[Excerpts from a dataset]
- - - -

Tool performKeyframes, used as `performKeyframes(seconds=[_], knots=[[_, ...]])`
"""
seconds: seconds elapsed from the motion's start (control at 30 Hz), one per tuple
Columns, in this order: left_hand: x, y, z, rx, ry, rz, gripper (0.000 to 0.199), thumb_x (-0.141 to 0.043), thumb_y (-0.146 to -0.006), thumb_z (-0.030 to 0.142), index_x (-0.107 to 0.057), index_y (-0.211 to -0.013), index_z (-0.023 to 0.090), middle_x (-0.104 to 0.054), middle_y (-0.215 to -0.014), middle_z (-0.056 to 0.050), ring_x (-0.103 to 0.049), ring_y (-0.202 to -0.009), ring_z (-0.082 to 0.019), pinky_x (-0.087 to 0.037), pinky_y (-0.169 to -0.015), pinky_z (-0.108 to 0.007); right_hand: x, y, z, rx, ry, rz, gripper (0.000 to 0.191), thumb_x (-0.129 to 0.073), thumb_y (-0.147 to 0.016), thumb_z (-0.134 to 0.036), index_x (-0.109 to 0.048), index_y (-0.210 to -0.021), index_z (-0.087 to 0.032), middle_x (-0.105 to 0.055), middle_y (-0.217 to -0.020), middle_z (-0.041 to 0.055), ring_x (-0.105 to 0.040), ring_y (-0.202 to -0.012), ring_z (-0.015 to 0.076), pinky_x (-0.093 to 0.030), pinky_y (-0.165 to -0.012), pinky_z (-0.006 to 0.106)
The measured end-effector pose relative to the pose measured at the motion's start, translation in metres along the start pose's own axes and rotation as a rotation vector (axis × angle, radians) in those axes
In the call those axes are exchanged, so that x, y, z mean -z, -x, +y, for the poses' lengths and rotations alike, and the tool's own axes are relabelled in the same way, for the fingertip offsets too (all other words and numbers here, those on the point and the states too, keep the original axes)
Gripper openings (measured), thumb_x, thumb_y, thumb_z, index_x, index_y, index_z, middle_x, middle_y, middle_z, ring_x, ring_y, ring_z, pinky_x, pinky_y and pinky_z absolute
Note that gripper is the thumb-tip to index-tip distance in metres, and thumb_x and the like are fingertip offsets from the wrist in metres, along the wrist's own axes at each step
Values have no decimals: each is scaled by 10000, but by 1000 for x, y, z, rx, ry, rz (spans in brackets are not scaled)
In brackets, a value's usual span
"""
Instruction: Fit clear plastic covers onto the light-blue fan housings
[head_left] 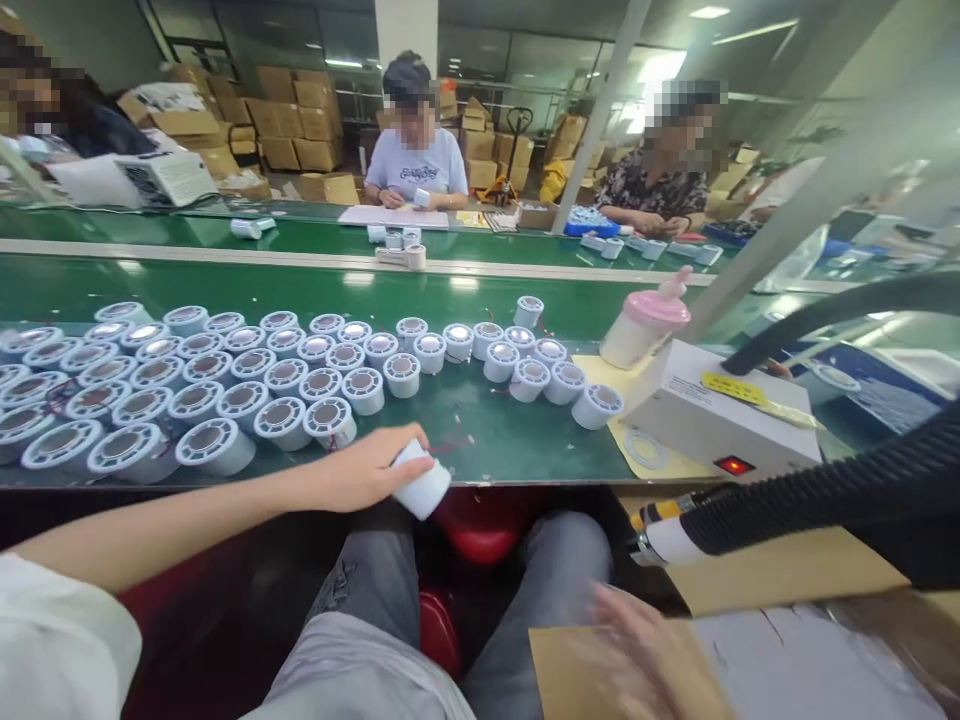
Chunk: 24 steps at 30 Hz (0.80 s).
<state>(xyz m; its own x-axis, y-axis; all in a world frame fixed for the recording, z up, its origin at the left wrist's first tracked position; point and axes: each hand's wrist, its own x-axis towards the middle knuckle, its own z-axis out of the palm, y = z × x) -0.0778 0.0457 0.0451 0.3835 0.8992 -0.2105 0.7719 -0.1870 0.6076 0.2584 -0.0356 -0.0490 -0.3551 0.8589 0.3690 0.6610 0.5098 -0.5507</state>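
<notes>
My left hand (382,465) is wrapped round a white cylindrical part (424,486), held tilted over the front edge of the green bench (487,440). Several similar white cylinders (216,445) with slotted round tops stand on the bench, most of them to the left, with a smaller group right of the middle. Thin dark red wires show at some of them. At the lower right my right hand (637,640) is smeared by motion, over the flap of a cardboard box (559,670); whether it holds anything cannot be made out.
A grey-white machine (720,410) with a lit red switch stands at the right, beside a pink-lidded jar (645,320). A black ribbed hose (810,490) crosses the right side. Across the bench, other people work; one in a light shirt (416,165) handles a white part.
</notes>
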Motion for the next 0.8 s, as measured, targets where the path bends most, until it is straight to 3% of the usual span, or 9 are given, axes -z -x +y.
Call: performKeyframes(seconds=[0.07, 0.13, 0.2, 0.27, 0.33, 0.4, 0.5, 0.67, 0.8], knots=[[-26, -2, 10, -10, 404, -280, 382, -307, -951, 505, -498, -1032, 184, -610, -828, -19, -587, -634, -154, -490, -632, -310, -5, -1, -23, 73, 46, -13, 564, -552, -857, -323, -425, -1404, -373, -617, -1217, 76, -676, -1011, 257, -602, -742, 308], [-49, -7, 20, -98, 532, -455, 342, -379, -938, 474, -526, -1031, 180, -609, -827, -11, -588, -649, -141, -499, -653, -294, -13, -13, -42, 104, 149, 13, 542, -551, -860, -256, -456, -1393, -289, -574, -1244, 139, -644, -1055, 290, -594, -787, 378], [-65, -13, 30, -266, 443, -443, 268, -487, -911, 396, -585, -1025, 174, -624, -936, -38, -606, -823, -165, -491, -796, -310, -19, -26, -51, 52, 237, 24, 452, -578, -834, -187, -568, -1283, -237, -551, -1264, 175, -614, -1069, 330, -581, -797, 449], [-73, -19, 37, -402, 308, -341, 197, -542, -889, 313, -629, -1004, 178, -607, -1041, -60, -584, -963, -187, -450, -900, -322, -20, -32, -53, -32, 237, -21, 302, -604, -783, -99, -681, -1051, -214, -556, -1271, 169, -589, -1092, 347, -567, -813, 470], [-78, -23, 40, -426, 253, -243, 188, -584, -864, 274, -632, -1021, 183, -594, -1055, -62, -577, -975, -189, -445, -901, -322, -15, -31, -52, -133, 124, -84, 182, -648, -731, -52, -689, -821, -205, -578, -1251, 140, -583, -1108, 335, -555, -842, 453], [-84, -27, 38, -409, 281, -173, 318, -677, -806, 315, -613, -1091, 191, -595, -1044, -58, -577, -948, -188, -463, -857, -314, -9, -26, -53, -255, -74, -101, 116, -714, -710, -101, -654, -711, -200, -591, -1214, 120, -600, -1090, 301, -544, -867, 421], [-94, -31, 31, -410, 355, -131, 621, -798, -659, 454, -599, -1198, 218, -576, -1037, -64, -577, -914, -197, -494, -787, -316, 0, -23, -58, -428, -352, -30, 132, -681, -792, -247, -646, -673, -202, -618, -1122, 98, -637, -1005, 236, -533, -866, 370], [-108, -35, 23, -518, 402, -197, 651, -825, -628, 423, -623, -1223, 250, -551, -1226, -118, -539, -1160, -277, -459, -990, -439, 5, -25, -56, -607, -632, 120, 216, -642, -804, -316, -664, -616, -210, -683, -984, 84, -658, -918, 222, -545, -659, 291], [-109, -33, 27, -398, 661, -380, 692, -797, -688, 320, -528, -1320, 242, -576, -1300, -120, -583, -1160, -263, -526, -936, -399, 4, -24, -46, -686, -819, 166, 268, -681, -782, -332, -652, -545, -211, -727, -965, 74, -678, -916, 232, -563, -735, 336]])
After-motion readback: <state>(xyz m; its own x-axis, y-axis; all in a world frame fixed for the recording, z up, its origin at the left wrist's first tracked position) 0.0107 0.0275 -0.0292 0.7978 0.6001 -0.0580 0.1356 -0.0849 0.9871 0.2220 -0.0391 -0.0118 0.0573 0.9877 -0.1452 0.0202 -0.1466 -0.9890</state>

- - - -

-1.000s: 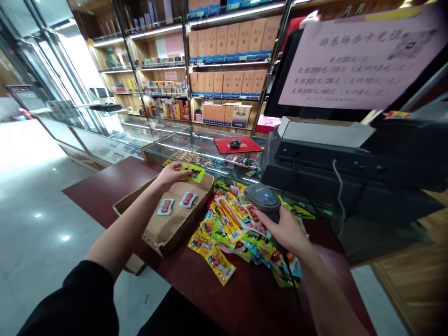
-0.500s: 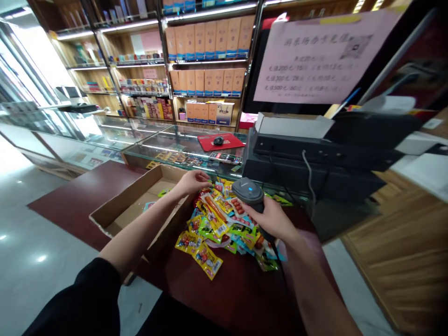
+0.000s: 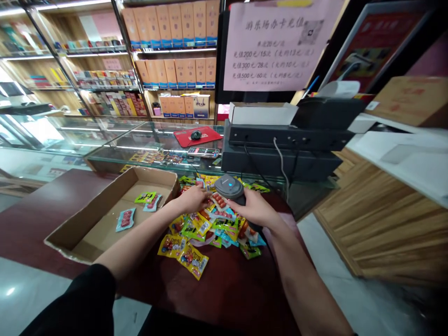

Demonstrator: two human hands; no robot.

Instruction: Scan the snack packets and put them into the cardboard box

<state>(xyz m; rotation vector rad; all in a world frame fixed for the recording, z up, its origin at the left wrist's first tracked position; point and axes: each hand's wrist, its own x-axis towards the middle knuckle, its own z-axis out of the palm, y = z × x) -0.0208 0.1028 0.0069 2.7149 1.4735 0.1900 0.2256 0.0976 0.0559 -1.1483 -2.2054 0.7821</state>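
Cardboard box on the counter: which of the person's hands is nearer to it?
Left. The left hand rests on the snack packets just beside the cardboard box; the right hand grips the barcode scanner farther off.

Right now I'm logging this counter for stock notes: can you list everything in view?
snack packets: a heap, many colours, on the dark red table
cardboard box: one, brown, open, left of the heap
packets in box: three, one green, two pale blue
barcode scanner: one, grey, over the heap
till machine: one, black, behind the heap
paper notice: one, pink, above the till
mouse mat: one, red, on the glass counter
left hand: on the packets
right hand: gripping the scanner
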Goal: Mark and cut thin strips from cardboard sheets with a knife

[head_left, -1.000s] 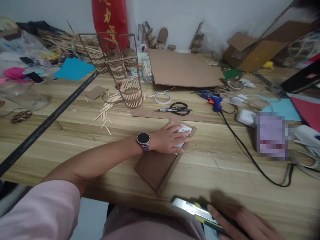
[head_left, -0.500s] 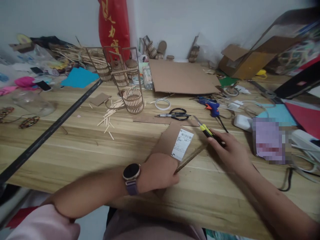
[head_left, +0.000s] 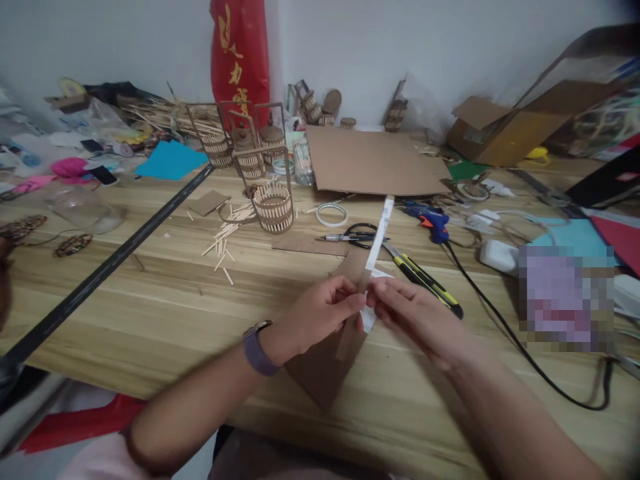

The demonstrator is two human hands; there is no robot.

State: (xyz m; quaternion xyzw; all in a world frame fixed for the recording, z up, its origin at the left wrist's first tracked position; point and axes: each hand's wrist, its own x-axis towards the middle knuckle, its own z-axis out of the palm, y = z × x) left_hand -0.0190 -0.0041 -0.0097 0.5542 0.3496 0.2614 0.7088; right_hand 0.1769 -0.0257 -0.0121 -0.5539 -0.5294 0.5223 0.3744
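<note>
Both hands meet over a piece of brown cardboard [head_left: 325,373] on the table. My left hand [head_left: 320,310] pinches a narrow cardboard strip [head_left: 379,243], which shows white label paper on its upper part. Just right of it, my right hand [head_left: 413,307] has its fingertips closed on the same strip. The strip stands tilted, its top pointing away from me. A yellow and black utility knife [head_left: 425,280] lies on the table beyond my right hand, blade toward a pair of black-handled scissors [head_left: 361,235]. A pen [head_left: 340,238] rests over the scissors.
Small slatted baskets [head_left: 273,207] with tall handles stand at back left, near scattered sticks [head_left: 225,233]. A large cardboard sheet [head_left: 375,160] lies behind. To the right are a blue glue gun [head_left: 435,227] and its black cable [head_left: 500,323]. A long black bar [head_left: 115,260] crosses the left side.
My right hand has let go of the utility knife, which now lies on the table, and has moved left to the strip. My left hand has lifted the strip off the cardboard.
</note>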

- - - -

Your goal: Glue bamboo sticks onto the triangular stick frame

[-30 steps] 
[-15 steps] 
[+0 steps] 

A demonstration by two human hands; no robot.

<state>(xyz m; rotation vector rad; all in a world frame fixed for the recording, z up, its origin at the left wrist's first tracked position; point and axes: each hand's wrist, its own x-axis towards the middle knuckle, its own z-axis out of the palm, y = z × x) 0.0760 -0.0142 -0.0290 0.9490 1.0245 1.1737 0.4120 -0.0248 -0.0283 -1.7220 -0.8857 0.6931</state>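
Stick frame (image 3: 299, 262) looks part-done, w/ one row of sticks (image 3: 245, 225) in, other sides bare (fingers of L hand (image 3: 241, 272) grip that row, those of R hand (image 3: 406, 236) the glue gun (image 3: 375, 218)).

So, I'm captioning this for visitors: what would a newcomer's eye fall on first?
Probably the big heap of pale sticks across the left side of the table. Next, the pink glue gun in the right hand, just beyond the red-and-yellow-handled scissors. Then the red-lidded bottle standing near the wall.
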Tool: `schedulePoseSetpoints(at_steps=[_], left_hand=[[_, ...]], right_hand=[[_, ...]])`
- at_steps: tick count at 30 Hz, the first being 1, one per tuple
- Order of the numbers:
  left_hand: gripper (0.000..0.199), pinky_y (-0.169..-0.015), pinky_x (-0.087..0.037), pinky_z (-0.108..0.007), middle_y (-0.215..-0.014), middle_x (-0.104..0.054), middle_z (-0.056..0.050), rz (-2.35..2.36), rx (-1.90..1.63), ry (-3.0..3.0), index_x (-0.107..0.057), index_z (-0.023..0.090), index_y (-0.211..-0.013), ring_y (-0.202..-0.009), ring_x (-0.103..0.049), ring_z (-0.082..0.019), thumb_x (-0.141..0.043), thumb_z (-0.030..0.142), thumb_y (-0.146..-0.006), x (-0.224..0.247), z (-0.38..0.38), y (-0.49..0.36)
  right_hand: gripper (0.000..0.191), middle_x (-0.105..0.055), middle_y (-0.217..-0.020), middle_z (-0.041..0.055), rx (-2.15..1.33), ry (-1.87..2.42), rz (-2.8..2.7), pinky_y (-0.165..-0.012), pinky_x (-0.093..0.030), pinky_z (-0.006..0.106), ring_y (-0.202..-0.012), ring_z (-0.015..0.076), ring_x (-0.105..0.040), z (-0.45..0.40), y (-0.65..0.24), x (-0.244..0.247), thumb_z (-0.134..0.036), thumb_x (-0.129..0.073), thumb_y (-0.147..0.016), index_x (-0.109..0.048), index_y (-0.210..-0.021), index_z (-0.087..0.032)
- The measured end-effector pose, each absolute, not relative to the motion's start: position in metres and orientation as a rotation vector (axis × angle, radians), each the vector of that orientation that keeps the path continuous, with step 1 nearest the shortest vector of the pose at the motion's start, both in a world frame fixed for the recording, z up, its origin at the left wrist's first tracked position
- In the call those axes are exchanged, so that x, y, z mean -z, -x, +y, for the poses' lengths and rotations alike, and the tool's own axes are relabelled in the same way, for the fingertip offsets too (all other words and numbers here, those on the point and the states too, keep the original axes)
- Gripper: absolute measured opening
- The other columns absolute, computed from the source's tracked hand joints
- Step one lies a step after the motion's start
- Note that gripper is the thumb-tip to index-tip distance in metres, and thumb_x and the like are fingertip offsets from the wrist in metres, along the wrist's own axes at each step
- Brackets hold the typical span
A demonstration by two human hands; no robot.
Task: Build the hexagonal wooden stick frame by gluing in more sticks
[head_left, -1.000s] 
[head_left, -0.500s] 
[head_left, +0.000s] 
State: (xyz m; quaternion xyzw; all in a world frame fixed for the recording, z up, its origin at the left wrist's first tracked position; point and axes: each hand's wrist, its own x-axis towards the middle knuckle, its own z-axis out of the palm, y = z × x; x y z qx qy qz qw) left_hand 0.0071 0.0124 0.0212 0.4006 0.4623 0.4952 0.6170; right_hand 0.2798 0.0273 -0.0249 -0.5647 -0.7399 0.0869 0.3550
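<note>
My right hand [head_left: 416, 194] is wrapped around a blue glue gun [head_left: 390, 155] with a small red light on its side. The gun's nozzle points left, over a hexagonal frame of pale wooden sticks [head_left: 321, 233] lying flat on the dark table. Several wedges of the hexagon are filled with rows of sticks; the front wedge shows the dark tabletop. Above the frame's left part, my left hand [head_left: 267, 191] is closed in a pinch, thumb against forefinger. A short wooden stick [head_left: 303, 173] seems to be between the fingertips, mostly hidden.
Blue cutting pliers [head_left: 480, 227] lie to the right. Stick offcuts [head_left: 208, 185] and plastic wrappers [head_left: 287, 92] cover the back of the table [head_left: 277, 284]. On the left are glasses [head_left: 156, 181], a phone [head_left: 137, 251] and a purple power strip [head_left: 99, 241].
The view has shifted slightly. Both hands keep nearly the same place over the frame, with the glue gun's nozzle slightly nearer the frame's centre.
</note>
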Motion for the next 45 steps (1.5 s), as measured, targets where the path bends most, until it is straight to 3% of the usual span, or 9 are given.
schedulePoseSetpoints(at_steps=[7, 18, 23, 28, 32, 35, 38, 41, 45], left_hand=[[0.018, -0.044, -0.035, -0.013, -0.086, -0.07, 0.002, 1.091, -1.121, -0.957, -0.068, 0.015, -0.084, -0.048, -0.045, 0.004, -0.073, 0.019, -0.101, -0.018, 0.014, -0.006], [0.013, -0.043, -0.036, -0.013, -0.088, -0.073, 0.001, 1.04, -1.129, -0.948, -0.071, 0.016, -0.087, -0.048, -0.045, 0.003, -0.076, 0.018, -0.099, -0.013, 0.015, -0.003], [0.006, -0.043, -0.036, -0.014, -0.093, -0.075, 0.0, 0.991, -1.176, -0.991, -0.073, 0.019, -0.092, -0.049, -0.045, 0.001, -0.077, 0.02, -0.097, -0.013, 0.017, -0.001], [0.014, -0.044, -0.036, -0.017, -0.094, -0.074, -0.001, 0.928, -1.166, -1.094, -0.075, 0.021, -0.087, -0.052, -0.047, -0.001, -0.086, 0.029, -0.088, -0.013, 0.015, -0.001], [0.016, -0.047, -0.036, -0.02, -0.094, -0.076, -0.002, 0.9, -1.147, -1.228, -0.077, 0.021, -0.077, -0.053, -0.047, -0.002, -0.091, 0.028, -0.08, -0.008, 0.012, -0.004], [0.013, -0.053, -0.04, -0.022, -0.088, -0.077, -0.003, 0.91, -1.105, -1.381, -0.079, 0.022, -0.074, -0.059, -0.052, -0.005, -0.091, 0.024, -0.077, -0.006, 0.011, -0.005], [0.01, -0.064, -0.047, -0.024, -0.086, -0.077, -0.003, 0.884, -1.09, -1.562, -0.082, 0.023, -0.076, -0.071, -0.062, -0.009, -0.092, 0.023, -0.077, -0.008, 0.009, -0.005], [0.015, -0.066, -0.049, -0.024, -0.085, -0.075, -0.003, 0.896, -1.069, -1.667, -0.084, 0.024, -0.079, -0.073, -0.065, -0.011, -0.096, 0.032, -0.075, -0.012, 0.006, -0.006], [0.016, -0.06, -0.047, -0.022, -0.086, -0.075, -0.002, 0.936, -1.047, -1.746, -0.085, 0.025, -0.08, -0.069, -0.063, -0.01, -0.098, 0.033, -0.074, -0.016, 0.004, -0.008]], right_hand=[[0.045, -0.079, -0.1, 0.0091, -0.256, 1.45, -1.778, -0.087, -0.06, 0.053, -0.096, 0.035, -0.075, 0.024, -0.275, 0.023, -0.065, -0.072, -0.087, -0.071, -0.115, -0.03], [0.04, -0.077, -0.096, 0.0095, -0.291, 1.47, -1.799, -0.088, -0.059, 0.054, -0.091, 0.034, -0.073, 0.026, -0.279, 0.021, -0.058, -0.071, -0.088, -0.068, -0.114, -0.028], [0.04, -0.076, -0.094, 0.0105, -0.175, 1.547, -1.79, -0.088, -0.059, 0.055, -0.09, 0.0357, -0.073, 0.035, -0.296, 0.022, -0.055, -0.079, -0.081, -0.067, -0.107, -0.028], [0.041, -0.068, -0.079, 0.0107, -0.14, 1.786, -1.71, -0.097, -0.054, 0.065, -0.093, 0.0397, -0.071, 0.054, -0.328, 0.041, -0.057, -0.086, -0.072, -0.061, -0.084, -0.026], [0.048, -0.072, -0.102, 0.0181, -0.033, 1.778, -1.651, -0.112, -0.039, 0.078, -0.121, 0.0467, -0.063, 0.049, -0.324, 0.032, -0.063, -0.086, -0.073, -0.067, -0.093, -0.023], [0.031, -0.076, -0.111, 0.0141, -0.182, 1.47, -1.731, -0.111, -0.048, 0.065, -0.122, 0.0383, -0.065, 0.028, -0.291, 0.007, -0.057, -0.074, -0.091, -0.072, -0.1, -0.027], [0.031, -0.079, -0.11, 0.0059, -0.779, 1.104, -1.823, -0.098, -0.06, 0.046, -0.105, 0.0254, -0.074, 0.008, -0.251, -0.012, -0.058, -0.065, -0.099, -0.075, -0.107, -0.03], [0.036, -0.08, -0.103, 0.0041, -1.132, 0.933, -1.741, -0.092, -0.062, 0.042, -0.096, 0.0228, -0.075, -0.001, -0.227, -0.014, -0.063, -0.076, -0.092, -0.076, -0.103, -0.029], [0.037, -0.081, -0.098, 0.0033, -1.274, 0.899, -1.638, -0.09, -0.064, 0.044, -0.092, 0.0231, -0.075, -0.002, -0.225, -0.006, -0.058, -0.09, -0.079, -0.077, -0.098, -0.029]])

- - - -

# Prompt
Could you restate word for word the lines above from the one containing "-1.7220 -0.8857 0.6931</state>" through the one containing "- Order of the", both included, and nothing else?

# Result below
<state>(xyz m; rotation vector rad; all in a world frame fixed for the recording, z up, its origin at the left wrist's first tracked position; point and axes: each hand's wrist, its own x-axis towards the middle knuckle, its own z-axis out of the palm, y = z × x) 0.0760 -0.0142 -0.0290 0.9490 1.0245 1.1737 0.4120 -0.0248 -0.0283 -1.7220 -0.8857 0.6931</state>
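Stick frame (image 3: 299, 262) looks part-done, w/ one row of sticks (image 3: 245, 225) in, other sides bare (fingers of L hand (image 3: 241, 272) grip that row, those of R hand (image 3: 406, 236) the glue gun (image 3: 375, 218)).

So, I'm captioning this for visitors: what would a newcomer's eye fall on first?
Probably the big heap of pale sticks across the left side of the table. Next, the pink glue gun in the right hand, just beyond the red-and-yellow-handled scissors. Then the red-lidded bottle standing near the wall.
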Tool: `schedulePoseSetpoints(at_steps=[_], left_hand=[[_, ...]], right_hand=[[_, ...]])`
- at_steps: tick count at 30 Hz, the first being 1, one per tuple
- Order of the numbers:

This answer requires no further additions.